Chapter 12 Bankruptcy -
Other Chapter 12 Pages
View these pages for more information on Chapter 12.
Classification of Claims
Under 11 U.S.C. Section 1221(a)(1), the Chapter 12 Plan is funded by the Debtor making annual plan payments from his future earnings and income to the Chapter 12 Trustee. The Plan then sorts creditors' claims into 3 categories: unsecured priority, secured, and unsecured nonpriority claims. Priority claims include taxes, administrative expenses of the Chapter 12, and other debts that have been granted special status under the Bankruptcy Code. Secured claims are those where the creditor has a lien on a particular piece of property (house or car, for instance), and would have the right to sell that property if the debtor defaulted in payment. Unsecured nonpriority claims are general, unsecured claims, with no special status under the Code, and no right to collect against any particular piece of property.
Plan Needs to Pay Priority Claims in Full
To be confirmed, the Chapter 12 Plan needs to pay priority claims in full, unless they agree to less favorable treatment. In the case of domestic support obligations ("DSO" debt), although priority in nature, they can be paid less than in full as long as the debtor contributes all of his "disposable income" into the plan. Under 11 U.S.C. Section 1222(b)(2), secured creditors must be paid at least as much as the value of the collateral which stands as security for the debt, which means that "lien-stripping" is allowed. Finally, unsecured creditors are required to receive whatever is left of the Debtor's projected "disposable income" over the 3-5 year period. Disposable income is defined as income not reasonably necessary for the maintenance or support of the debtor or dependents of for making payments needed to preserve, continue, and operate the debtor's farming or commercial fishing business. Under 11 U.S.C. Section 1225(a)(4), the amount paid to unsecured nonpriority creditors also needs to be at least as much as they would receive if the Debtor's nonexempt assets were liquidated in Chapter 7. This is the so-called "best interests of creditors" test.
Effect of Plan Confirmation
Under Bankruptcy Code Section 1227(a), a confirmed Chapter 12 Plan binds the debtor and his creditors, even those creditors who may have objected to confirmation of the plan. It becomes the new contract between the parties. Unless the court orders otherwise, confirmation of the Chapter 12 plan also operates to "re-vest" the property of the bankruptcy estate back in the debtor, free of any claim or interest, except of course secured claims.

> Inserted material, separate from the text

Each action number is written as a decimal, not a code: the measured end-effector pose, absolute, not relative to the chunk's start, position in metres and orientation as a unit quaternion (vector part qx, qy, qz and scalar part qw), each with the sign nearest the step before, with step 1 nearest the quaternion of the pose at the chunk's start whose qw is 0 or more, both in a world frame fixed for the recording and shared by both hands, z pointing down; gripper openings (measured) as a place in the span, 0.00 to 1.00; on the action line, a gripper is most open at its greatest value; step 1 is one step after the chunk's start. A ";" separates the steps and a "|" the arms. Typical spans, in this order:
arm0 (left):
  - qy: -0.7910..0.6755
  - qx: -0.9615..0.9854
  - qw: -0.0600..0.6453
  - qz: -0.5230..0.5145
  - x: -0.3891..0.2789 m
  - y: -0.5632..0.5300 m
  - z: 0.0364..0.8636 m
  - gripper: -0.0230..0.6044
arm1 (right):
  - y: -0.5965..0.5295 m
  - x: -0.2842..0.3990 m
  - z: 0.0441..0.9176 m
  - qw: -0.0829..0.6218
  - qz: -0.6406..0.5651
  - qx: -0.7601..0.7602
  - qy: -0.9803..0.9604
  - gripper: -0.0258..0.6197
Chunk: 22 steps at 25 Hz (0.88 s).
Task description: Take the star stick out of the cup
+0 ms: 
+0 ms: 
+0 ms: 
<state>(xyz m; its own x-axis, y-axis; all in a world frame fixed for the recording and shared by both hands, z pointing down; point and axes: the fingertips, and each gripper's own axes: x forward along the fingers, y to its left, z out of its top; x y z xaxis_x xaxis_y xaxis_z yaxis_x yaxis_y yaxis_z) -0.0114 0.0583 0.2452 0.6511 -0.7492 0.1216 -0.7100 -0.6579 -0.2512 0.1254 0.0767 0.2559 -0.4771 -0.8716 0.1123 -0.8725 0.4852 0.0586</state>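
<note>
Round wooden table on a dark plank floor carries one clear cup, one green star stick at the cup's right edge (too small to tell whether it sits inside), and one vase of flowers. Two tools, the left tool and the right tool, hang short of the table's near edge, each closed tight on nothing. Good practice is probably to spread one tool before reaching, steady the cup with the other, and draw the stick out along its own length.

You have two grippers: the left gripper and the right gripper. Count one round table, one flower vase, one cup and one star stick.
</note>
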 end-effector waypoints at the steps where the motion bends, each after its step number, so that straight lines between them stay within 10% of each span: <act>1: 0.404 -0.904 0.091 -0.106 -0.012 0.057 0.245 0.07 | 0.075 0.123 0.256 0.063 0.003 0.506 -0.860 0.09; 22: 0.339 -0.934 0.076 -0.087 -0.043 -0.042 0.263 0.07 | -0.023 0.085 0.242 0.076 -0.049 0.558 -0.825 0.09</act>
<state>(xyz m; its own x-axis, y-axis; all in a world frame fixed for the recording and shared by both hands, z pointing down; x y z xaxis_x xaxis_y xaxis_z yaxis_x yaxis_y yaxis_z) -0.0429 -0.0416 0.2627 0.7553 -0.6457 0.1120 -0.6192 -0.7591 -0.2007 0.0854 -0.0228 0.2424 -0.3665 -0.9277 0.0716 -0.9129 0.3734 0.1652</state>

Debtor's Performance under the Plan
After confirmation, it is really up to the debtor to make the plan work. He is going to be required to live on a strict budget, at least until he can complete his plan payments. Under Bankruptcy Code Sections 1222(a)(1) & 1227, the debtor is supposed to first consult with the Chapter 12 Trustee before he incurs any substantial new debt, like borrowing to buy a new tractor. This is to maximize the ability of the debtor to perform under the plan. These purchases will be analyzed on a case-by-case basis.
Post-confirmation Modification of the Plan
Sometimes, despite his best efforts, the debtor
is unable to perform under the Plan. Congress has taken this into
account by enacting Bankruptcy Code Section 1229(a). That section
provides that a Chapter 12 Plan can be modified after confirmation,
for cause shown. This can include increasing or decreasing payments
due to a change in the debtor's income or expenses, extending the
time for payment (as long as the plan term does not exceed 5 years),
and decreasing the payment to a particular credit if that creditor
has received payment from another source, such as from a co-signer
of the debt. The modified plan still has to meet the statutory requirements
for confirmation. In no event can a creditor seek to retroactively
increase the plan payments, per 11 U.S.C. Section 1229(d)(1).